Vibrio cholerae O1 biotype El Tor (ET), the cause of the current 7th pandemic, has recently been replaced in Asia and Africa by an altered ET biotype possessing cholera toxin (CTX) of the classical (CL) biotype that originally caused the first six pandemics before becoming extinct in the 1980s. Until recently, the ET prototype was the biotype circulating in Peru; a detailed understanding of the evolutionary trend of V. cholerae causing endemic cholera in Latin America is lacking.
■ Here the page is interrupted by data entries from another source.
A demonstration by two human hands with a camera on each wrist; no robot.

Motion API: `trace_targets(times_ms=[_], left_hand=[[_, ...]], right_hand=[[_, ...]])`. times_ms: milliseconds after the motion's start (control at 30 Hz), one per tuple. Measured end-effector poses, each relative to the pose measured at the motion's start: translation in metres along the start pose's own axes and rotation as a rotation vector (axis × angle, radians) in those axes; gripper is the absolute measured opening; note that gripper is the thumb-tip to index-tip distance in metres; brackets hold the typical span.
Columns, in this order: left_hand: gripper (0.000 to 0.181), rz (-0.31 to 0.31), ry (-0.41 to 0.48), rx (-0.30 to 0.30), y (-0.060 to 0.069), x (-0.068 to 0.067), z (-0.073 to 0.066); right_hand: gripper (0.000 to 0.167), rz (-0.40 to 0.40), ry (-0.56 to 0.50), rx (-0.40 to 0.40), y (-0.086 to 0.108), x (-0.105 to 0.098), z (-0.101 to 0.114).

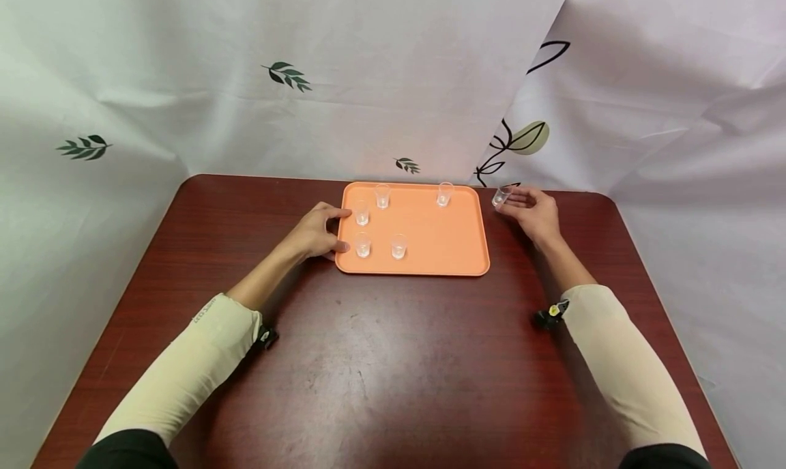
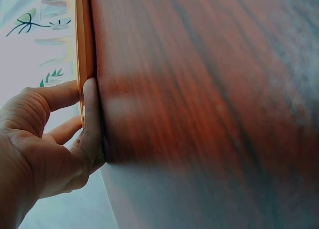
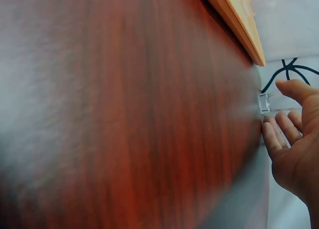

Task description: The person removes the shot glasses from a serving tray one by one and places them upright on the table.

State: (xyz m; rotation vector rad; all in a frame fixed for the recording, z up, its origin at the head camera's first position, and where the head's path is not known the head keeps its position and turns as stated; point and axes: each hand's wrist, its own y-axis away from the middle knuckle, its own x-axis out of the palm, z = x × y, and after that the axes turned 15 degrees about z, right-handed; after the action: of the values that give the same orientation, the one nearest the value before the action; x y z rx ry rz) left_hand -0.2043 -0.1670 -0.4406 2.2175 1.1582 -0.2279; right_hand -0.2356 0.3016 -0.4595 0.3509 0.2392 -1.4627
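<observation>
An orange tray (image 1: 430, 237) lies near the table's back edge, bearing several small clear cups, among them one at the back right (image 1: 445, 194) and one near the front (image 1: 399, 247). My left hand (image 1: 316, 233) grips the tray's left edge; the left wrist view shows the thumb and fingers of that hand (image 2: 55, 139) on both sides of the rim (image 2: 84, 39). Just right of the tray, my right hand (image 1: 534, 213) holds another clear cup (image 1: 501, 196) between thumb and fingers. In the right wrist view, this cup (image 3: 264, 103) is low at the table surface beside the hand (image 3: 299, 139).
A dark red wooden table (image 1: 393, 360) extends in front of the tray. Behind it hangs a pale curtain (image 1: 368, 114) with leaf prints, close to the back edge.
</observation>
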Motion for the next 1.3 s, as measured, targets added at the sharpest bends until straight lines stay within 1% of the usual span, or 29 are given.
trace_targets(times_ms=[167, 333, 500, 700, 833, 967, 1100, 1200, 1300], left_hand=[[0.083, 0.003, 0.008, -0.001, 0.000, 0.001, -0.001], [0.083, 0.008, 0.022, -0.002, 0.000, 0.001, -0.002], [0.083, 0.005, 0.022, -0.004, 0.001, 0.001, -0.003], [0.083, 0.004, 0.015, -0.003, 0.000, 0.001, -0.004], [0.083, 0.004, 0.012, -0.006, 0.001, 0.001, -0.005], [0.082, 0.007, 0.016, -0.013, 0.001, 0.001, -0.005], [0.083, 0.008, 0.016, -0.017, 0.000, 0.001, -0.005], [0.083, 0.009, 0.016, -0.019, 0.000, 0.001, -0.004], [0.083, 0.012, 0.018, -0.020, 0.000, 0.000, -0.004]], right_hand=[[0.060, -0.013, -0.003, 0.010, 0.007, -0.001, -0.001], [0.060, -0.030, 0.007, 0.016, 0.016, -0.002, 0.002], [0.060, -0.028, 0.017, 0.014, 0.024, -0.004, 0.002], [0.056, -0.033, -0.032, 0.008, 0.033, -0.002, 0.004], [0.054, -0.018, -0.059, 0.011, 0.038, 0.002, 0.006], [0.053, 0.006, -0.085, -0.013, 0.040, 0.009, 0.009], [0.052, 0.029, -0.125, -0.059, 0.041, 0.017, 0.016], [0.051, 0.053, -0.170, -0.095, 0.040, 0.025, 0.021], [0.049, 0.071, -0.194, -0.117, 0.038, 0.032, 0.024]])
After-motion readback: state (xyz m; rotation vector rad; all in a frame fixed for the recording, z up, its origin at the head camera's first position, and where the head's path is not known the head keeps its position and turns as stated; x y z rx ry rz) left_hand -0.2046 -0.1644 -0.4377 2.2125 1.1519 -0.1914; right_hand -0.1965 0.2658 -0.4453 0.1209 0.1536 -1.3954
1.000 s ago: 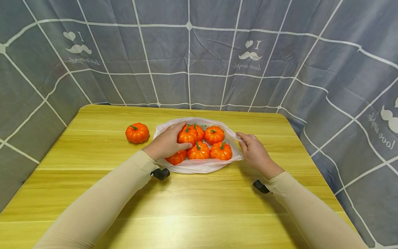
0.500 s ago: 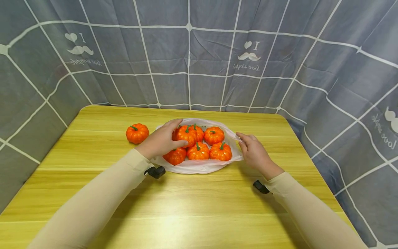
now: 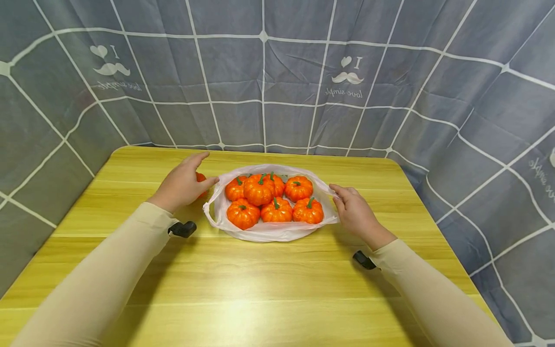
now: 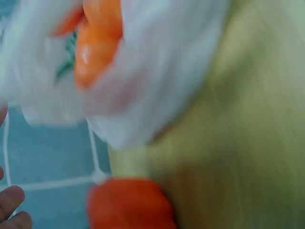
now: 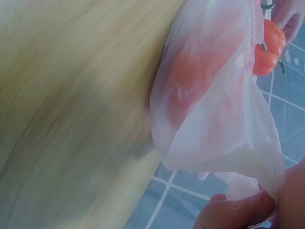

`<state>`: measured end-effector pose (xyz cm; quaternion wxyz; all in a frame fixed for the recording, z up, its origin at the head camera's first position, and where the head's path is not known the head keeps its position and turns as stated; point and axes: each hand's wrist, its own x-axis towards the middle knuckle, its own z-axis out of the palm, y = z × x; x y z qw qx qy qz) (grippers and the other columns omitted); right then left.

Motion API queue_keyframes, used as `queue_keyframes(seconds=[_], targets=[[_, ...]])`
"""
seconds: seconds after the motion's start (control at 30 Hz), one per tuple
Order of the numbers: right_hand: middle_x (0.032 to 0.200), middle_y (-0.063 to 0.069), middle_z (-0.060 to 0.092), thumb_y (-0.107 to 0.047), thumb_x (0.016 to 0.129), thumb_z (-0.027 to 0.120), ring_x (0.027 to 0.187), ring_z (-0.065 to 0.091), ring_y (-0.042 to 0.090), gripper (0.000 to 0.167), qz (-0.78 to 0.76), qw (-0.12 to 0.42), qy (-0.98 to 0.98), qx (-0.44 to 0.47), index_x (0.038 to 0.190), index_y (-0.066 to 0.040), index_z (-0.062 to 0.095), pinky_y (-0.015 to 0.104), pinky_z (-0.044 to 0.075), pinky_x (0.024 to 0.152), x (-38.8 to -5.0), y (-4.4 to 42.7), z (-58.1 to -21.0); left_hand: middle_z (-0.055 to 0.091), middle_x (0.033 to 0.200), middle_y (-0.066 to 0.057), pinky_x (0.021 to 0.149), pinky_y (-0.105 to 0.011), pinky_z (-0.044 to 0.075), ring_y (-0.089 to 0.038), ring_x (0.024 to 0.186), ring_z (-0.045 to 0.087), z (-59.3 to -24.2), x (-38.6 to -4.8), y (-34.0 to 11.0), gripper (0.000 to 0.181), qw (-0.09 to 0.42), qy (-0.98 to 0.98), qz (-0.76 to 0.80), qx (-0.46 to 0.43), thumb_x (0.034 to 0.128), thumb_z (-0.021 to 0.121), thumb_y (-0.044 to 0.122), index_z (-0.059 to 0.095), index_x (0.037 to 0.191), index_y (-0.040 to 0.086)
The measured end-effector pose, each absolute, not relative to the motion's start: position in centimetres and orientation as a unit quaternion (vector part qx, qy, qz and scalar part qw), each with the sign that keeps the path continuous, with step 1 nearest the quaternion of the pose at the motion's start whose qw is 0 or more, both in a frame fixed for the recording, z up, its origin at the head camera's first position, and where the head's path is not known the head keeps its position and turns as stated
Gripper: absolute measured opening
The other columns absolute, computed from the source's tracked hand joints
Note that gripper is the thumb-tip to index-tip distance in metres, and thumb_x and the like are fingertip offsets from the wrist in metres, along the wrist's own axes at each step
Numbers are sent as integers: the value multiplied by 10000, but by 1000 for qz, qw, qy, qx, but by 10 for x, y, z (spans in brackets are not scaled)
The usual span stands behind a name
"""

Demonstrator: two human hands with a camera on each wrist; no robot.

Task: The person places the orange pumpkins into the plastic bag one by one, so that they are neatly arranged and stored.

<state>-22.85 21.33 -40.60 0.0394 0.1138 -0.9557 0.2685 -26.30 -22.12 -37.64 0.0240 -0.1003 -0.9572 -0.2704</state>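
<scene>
A white plastic bag [image 3: 270,234] lies with its mouth spread wide in the middle of the table. Inside it are several small orange pumpkins with green stems, one pumpkin [image 3: 259,189] resting on top of others. My right hand [image 3: 359,215] pinches the bag's right edge between thumb and fingers; the right wrist view shows the plastic bunched there. To the left of the bag, my left hand [image 3: 177,185] is held over a loose pumpkin [image 3: 201,178], its fingers extended and thumb apart. That hand hides most of the loose pumpkin, which is blurred in the left wrist view.
The bag's left handle loop [image 3: 207,210] droops toward the table close to my left thumb. Beneath everything is a wood-grain table [image 3: 260,284]. A grey curtain [image 3: 243,77] with white lines surrounds the table's back and sides.
My left hand has come away from the pumpkins in the bag and moved left to the loose pumpkin. The pumpkin it touched now rests atop the others. My right hand stays on the bag.
</scene>
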Motion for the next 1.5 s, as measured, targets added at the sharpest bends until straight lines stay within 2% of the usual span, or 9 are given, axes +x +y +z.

The present retrospective microbiological, molecular, and phylogenetic study of V. cholerae isolates recovered in Mexico (n ؍ 91; 1983 to 1997) shows the existence of the pre-1991 CL biotype and the ET and CL biotypes together with the altered ET biotype in both epidemic and endemic cholera between 1991 and 1997. According to sero-and biotyping data, the altered ET, which has shown predominance in Mexico since 1991, emerged locally from ET and CL progenitors that were found coexisting until 1997. In Latin America, ET and CL variants shared a variable number of phenotypic markers, while the altered ET strains had genes encoding the CL CTX (CTX CL ) prophage, ctxB CL and rstR CL , in addition to resident rstR ET , as the underlying regional signature. The distinct regional fingerprints for ET in Mexico and Peru and their divergence from ET in Asia and Africa, as confirmed by subclustering patterns in a pulsed-field gel electrophoresis (NotI)-based dendrogram, suggest that the Mexico epidemic in 1991 may have been a local event and not an extension of the epidemics occurring in Asia and South America. Finally, the CL biotype reservoir in Mexico is unprecedented and must have contributed to the changing epidemiology of global cholera in ways that need to be understood.